Task requirements: All lines in the data that hold the word "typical" need copying.

Information provided:
= Beginning of Section =

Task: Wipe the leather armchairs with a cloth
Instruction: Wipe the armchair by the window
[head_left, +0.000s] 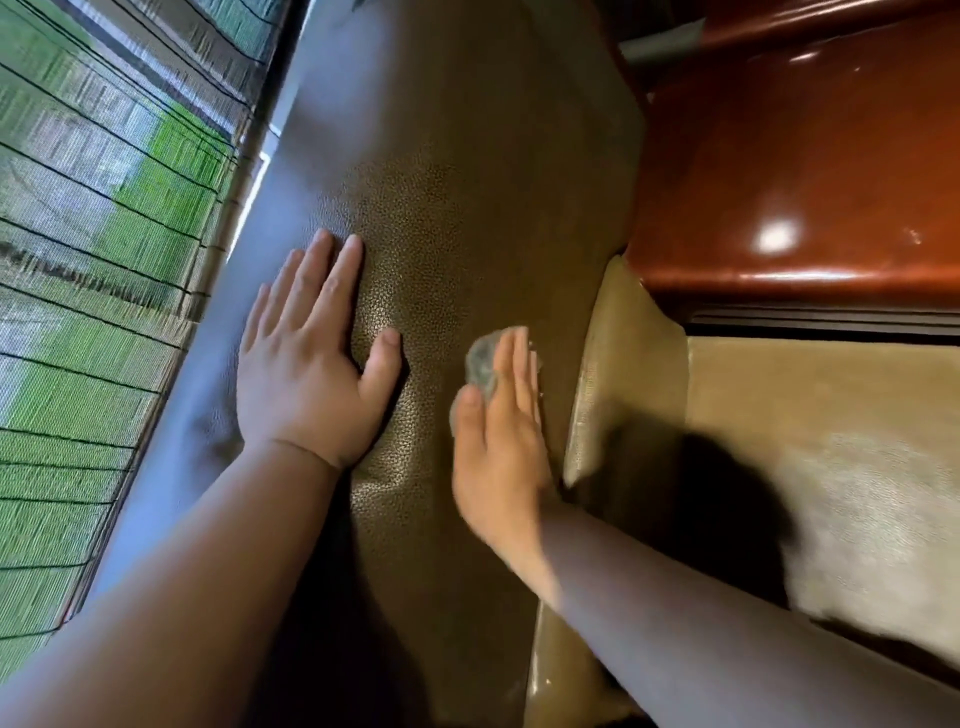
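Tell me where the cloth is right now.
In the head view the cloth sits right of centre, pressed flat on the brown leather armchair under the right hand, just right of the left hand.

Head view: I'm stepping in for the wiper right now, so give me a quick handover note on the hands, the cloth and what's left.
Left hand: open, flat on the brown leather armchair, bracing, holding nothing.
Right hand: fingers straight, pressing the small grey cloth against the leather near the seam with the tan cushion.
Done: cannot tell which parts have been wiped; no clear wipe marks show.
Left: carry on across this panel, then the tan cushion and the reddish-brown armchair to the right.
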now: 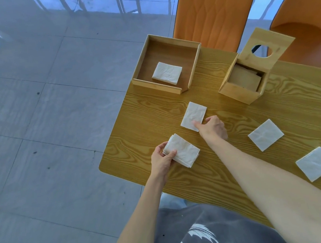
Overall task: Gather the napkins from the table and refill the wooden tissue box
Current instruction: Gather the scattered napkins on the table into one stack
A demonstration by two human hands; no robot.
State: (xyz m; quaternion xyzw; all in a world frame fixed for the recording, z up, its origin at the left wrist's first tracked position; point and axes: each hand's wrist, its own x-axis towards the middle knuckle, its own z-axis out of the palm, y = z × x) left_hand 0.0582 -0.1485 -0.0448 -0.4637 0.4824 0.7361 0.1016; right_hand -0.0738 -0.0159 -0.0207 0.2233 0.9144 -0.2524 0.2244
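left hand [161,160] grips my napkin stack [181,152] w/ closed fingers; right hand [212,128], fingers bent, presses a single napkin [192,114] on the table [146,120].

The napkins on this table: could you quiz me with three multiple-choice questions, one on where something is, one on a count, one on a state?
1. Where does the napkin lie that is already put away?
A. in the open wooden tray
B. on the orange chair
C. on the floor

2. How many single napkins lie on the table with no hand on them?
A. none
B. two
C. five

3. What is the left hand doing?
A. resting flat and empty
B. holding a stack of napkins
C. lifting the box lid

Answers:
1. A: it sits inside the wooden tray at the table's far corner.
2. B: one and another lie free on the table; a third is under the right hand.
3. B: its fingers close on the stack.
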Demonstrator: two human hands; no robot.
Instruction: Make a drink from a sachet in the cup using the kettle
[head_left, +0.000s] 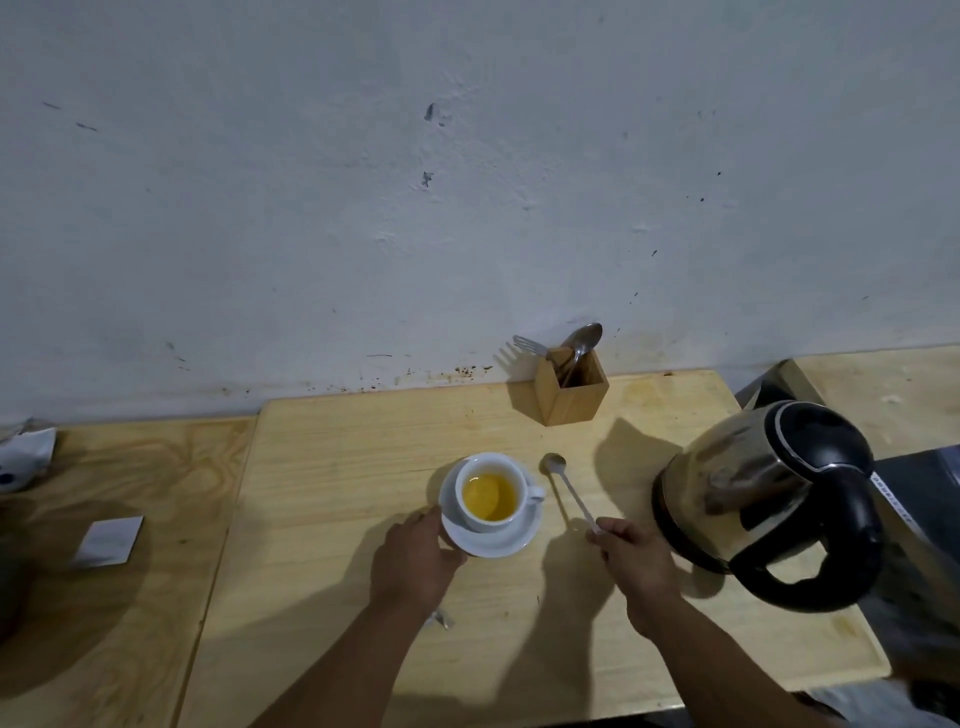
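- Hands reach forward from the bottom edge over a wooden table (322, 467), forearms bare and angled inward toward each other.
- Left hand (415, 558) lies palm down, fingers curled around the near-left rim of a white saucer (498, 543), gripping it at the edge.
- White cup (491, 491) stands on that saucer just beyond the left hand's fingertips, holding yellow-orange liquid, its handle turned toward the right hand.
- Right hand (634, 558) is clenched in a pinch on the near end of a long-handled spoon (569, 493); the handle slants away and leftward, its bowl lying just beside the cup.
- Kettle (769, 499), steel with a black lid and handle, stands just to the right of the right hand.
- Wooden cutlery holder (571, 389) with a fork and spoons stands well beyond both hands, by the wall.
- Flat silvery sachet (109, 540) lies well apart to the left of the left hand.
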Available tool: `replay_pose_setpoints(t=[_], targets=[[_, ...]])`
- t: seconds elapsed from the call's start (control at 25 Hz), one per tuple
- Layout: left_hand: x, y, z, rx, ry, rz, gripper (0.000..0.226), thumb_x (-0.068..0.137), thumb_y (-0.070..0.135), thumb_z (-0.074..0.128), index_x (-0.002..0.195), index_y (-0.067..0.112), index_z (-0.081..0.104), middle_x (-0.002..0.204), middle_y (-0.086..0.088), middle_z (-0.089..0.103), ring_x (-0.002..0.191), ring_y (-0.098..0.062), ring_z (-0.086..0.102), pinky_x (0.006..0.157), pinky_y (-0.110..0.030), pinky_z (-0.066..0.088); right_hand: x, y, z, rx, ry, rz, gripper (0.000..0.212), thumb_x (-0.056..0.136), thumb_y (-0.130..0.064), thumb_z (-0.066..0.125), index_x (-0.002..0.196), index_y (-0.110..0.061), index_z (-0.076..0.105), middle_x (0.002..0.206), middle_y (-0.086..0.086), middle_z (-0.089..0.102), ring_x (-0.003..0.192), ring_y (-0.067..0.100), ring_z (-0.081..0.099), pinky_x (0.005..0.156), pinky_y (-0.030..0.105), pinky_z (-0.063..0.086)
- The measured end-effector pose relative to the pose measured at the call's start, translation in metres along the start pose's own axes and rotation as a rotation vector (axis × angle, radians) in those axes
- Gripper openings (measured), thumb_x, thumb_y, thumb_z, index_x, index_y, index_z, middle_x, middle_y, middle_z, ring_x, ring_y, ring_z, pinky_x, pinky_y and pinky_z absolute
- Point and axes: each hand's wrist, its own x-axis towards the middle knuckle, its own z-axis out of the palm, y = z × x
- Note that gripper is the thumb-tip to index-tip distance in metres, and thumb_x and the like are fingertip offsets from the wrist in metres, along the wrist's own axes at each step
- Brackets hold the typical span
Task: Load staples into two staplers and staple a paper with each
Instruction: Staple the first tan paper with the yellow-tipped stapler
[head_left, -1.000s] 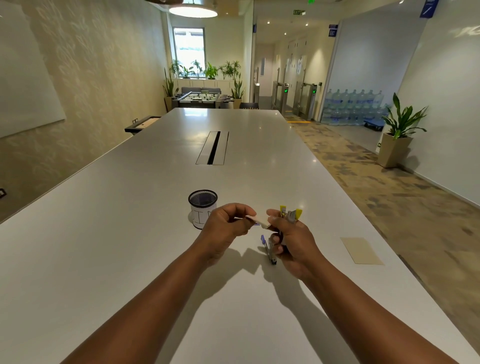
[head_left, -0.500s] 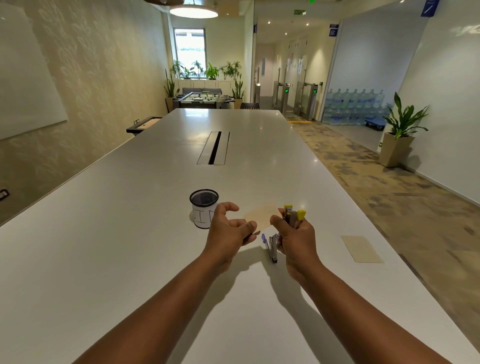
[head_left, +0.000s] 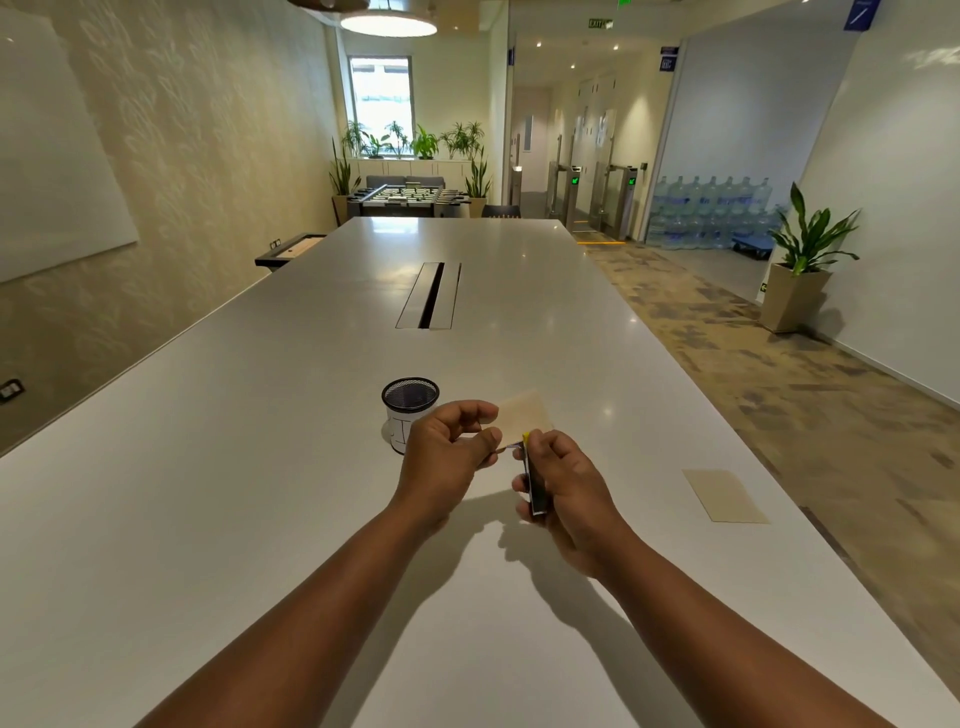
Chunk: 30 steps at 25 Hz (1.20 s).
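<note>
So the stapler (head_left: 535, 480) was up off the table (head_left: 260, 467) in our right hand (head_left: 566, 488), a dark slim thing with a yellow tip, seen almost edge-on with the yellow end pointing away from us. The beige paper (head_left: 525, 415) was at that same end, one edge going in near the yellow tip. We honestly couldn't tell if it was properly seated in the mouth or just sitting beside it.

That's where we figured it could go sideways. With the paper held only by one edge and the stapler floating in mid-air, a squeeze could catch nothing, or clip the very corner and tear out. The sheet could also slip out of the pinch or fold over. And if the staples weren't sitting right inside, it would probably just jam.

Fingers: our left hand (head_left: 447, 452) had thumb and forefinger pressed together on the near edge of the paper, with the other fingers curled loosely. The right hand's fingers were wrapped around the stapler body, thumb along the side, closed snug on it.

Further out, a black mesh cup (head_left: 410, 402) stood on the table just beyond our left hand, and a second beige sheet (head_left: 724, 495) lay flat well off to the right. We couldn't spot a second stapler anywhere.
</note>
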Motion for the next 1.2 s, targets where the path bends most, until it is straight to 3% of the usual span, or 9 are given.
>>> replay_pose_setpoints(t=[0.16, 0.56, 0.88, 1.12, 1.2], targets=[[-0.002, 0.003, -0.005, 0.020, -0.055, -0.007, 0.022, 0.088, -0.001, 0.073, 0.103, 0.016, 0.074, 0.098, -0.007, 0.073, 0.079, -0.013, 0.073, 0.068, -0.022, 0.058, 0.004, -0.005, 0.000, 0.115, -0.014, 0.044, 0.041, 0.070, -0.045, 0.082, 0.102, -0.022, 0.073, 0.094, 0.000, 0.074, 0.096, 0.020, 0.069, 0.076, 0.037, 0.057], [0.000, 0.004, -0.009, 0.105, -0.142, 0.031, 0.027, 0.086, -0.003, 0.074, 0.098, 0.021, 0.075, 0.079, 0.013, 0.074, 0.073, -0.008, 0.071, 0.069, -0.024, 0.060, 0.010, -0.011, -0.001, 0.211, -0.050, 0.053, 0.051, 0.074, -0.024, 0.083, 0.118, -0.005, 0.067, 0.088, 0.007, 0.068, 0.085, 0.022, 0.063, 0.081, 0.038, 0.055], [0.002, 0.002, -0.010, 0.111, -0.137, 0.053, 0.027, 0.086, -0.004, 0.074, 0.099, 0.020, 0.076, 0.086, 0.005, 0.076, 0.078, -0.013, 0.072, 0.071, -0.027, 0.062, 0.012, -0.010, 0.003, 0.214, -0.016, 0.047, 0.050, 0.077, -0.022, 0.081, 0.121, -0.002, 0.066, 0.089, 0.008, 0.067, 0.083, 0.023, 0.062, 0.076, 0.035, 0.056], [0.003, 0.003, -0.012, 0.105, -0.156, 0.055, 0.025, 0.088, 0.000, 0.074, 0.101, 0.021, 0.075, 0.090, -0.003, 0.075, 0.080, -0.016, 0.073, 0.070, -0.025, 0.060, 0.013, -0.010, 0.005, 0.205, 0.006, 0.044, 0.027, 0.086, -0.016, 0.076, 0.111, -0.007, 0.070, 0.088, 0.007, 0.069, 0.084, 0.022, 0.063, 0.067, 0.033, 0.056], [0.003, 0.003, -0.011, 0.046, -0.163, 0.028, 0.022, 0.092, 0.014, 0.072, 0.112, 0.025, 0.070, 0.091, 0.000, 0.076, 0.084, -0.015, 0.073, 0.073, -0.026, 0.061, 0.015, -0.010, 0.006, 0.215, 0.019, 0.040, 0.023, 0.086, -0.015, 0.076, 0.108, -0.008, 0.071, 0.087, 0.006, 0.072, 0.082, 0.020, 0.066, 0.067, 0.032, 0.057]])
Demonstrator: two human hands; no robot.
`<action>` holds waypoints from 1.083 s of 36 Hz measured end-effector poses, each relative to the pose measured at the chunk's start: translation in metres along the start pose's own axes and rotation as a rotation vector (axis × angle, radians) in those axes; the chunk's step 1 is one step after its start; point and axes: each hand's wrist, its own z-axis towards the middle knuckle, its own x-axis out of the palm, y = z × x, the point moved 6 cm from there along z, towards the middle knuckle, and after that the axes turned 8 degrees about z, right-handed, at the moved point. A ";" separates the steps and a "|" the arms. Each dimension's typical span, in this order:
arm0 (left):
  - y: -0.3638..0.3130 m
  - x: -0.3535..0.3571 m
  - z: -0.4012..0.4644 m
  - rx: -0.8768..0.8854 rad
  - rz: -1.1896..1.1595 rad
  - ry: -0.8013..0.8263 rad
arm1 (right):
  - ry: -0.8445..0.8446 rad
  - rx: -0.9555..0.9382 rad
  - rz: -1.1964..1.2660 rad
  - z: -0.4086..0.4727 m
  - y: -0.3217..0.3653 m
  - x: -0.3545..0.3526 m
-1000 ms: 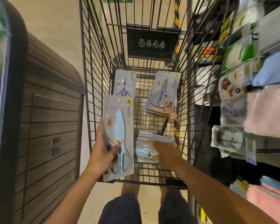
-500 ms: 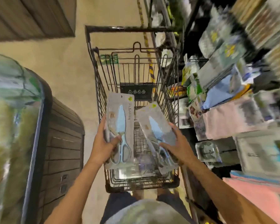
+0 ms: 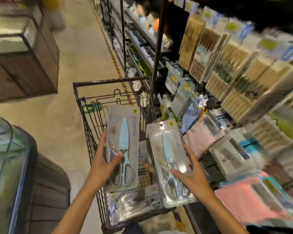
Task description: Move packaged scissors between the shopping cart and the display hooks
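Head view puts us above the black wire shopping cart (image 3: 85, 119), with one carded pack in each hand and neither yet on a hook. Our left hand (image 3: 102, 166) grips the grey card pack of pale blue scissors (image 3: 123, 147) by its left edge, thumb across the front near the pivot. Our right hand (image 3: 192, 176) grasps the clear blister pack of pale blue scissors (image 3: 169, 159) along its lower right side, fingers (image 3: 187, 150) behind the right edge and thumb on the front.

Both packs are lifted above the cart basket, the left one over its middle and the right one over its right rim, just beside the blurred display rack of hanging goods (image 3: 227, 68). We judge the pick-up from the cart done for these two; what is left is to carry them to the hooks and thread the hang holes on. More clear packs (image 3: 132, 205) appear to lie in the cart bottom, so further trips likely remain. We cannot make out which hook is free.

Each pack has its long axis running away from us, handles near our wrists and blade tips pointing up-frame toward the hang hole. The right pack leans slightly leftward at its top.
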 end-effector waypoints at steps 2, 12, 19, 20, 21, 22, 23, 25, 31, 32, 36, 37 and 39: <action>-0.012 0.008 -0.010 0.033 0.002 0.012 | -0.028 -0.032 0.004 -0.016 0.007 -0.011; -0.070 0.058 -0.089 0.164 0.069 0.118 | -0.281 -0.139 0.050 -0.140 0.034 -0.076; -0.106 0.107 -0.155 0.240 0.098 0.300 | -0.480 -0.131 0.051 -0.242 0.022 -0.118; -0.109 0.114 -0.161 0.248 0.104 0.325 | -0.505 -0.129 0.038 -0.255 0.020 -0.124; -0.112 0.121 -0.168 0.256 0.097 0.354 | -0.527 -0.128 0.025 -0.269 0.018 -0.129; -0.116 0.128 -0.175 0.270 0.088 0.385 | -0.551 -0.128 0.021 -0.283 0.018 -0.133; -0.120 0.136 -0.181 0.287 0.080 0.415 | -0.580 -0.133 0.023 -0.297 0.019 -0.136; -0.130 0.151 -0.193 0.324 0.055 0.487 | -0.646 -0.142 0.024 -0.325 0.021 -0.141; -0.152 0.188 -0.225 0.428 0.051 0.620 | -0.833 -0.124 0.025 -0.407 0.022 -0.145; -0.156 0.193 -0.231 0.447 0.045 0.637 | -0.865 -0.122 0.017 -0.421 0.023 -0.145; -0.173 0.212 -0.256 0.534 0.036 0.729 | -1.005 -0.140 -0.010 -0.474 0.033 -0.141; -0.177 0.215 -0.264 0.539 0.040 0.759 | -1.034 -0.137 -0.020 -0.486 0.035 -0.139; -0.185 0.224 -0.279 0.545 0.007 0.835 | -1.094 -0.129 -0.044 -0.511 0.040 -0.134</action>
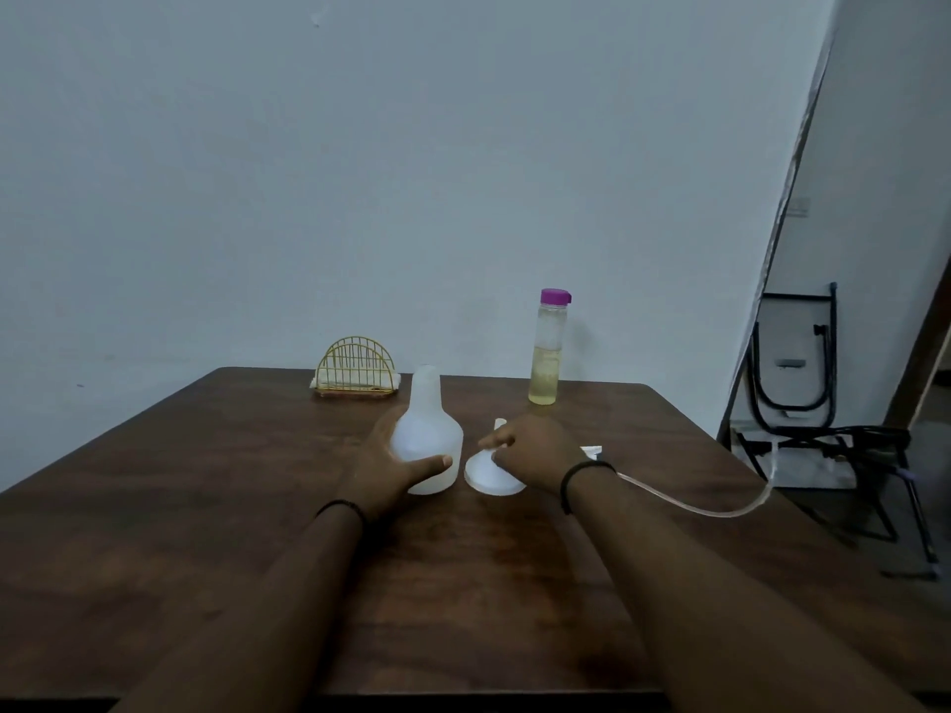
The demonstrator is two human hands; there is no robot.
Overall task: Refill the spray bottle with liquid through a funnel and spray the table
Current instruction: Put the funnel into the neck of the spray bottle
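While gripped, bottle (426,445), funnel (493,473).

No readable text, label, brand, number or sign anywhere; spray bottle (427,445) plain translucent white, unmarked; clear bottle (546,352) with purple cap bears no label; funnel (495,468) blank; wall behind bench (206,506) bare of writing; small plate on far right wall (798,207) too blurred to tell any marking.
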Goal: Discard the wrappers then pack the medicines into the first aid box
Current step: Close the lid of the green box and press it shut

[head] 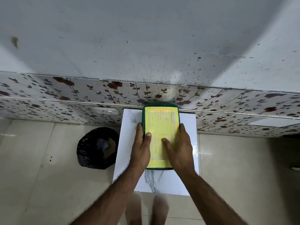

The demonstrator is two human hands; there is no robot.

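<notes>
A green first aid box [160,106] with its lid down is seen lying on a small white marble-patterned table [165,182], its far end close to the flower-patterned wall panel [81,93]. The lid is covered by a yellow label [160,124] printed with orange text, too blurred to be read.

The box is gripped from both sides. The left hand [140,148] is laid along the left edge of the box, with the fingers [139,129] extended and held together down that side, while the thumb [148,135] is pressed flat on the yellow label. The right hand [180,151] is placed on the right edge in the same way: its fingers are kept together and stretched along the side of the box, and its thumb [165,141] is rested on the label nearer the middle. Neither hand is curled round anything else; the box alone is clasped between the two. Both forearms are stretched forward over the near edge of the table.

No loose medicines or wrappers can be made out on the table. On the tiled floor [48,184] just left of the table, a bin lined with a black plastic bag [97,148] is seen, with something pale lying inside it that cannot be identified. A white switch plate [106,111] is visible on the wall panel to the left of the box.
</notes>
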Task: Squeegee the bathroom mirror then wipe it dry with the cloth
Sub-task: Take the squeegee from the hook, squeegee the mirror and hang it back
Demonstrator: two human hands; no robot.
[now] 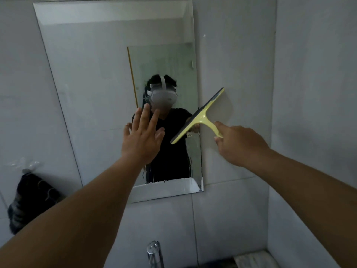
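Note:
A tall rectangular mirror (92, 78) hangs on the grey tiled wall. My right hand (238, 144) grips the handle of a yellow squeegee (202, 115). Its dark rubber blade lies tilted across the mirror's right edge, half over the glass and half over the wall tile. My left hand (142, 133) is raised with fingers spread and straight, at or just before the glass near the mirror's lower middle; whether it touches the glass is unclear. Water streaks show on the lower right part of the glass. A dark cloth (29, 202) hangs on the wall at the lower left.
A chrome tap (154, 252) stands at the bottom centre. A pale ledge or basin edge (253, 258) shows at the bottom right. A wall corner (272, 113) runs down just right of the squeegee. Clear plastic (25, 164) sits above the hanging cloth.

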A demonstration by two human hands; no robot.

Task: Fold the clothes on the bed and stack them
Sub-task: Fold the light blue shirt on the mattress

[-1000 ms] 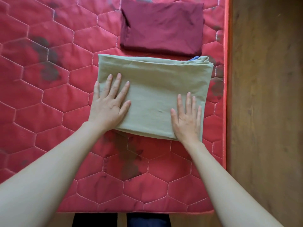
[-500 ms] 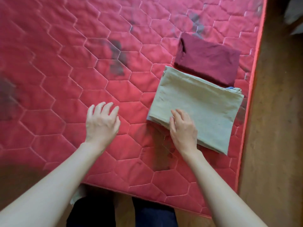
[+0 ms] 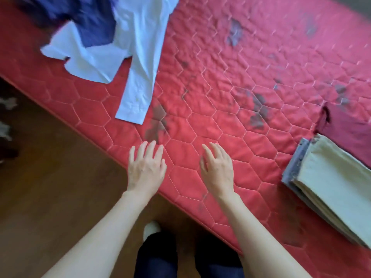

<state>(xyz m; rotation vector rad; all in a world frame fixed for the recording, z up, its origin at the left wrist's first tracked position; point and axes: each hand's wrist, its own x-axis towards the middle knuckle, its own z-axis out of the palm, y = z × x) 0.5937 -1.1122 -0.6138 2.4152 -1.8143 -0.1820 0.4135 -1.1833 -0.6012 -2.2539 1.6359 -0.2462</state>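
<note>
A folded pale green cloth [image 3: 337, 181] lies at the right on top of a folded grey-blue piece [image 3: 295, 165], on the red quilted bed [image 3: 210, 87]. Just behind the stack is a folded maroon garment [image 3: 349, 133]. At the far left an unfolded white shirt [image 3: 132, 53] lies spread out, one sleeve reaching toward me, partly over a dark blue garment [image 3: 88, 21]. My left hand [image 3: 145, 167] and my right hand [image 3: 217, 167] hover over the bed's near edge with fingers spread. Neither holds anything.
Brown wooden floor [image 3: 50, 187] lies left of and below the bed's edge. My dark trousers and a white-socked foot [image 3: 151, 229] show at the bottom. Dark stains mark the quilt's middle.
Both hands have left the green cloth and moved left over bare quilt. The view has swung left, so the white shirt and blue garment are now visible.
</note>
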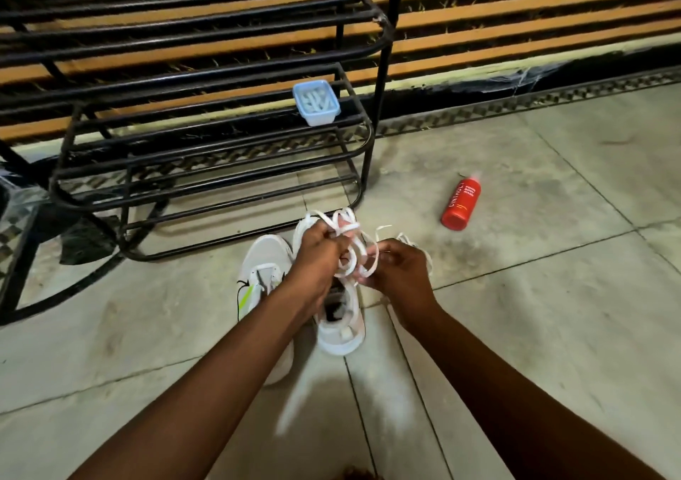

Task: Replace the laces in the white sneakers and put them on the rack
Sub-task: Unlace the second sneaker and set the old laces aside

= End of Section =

Result of this exercise:
- Brackets hold the typical span
`<action>` holds waypoints from 1.083 s of 36 Hz measured end-effector poses, each relative to the pose measured at the chunk's start: translation in metres along the start pose's own axes and rotation as a rotation vector (axis × angle, radians) in those axes; the chunk's step 1 is one step after its start; point and axes: each hand's wrist, its own z-axis towards the middle knuckle, its own x-axis out of the palm, y = z × x, the point moved 6 cm from there along z, towards the middle knuckle, and after that the axes turned 8 degrees about z, right-handed, at the moved point. A ";" separates the steps and a "|" the arms. Each dimension's typical span, in this order:

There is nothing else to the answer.